Which reminds me of a boyfriend I once had – you can’t really call them boyfriends when you’re middle aged, but what else can you call them? He showed me the ornamental pond he had dug in his back garden, and something black swimming around in murky water. It’s my newt. Ha, ha ha, ha, ha ha ha, ha… He had obviously been working on this joke for some considerable time. It put me off him. That and the pointy nose.

How did I get started on curses and baboons? Oh yes I was thinking about tedious tasks. A tenuous link, I admit, but it occurred to me that the attraction of spell-making might lie not so much in the power to do harm, or exercise one’s wickedness, as in the comforting process of stirring. Just stirring. It’s the same as knitting. Why do people knit? The end result is itchy, usually unwearable, and quickly gets stretched and bobbly in the tumble-dryer. And yet we continue to knit, because it’s soothing. In my time I have made cat-blanket after cat-blanket out of six-inch garter-stitch squares. In times of stress – or distress – I tend to knit, stroke cats or iron piles of stuff that doesn’t need to be ironed. My Canadian sister, staying with me, once passed the room where I was ironing and exclaimed, ‘Did I just catch you ironing a knicker?’ And all to save my sanity. When my cat Sophie needed to be put to sleep I took her to the vets alone, I watched her die alone and came home from the vets alone – and mowed the lawn alone, and howled, and mowed the lawn a bit more, and howled a bit more. I had to break the howling up with something.

The boyfriend mentioned above – setting aside for a moment the sticking points of his minute newts and his pointy nose – had had troubles of his own from time to time. His first remedy had been to walk. He walked from one side of northern England to another following one of the Wainwright maps. And he made curries; more curries than he could ever possibly have eaten. It was his own recipe, which he knew by heart. In the corner of his kitchenette lived a teetering stack of shallow, empty margarine tubs and the transparent lids to go with them. On his down days he would fill vast numbers of margarine tubs with home-made curry, and freeze the results. The lodger was never short of something to microwave when he staggered in from the pub.

Shelling peas is another soothing thing. Sitting on the back doorstep in the sunshine, shelling a great heap of peas into a bowl; preparing any sort of vegetables, really – peeling potatoes, diagonally slicing runner beans, even cutting those daft little crosses into the stalks of Brussels sprouts.

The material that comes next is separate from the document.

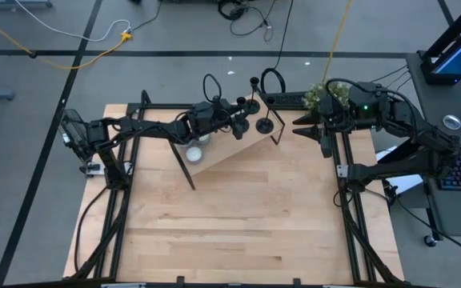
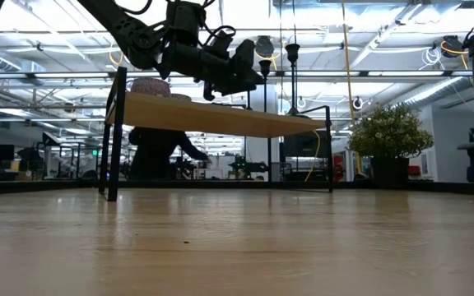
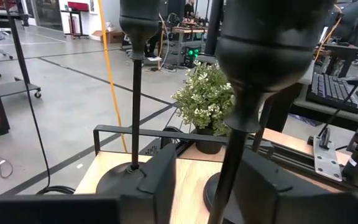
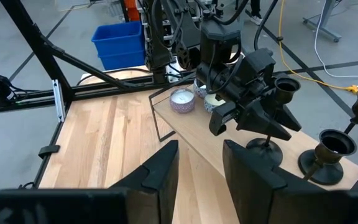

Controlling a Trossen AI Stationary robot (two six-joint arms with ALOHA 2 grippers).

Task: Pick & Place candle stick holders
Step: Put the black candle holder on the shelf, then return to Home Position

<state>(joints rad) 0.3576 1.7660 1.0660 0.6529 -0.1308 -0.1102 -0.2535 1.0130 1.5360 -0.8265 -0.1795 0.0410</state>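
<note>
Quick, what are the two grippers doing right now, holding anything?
Left gripper: open, with its fingers on either side of a candle stick holder stem, not clamped.
Right gripper: open, holding nothing.

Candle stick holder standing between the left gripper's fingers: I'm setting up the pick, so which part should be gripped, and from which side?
Probably best to grip the candle stick holder on its thin upright stem, below the wide cup and above the round base. Come in level from the left arm's side, as the open left gripper stands now; another holder stands beyond it.
</note>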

Are the crosses really necessary? Would the world come to an end if a sprout entered a saucepan uncrossed? And sharpening pencils. In the absence of inspiration: sharpen.

So I am hoping to be pleasantly soothed rather than excruciatingly bored when, on returning from the inevitably sad and stressful Sunday visit to my mother later this afternoon, I am going to have to start cutting up a ream of self-printed paper label sheets ready for my new catalogue-delivering venture. Yes, as from next Wednesday when several enormous cardboard boxes of catalogues are due to arrive via Parcel Force, the paucity of the State Retirement Pension and twelve ravenous rescue cats will have forced me to walk the streets of my village, and most probably all the other villages within drivable distance. I must remember not to wear a Red Hat (luckily I don’t possess a Red Hat) as a Red Hat is said to mean No Drawers. I suspect I’ll be safe enough out there on the streets of shame, and the exercise will do me good. Won’t it?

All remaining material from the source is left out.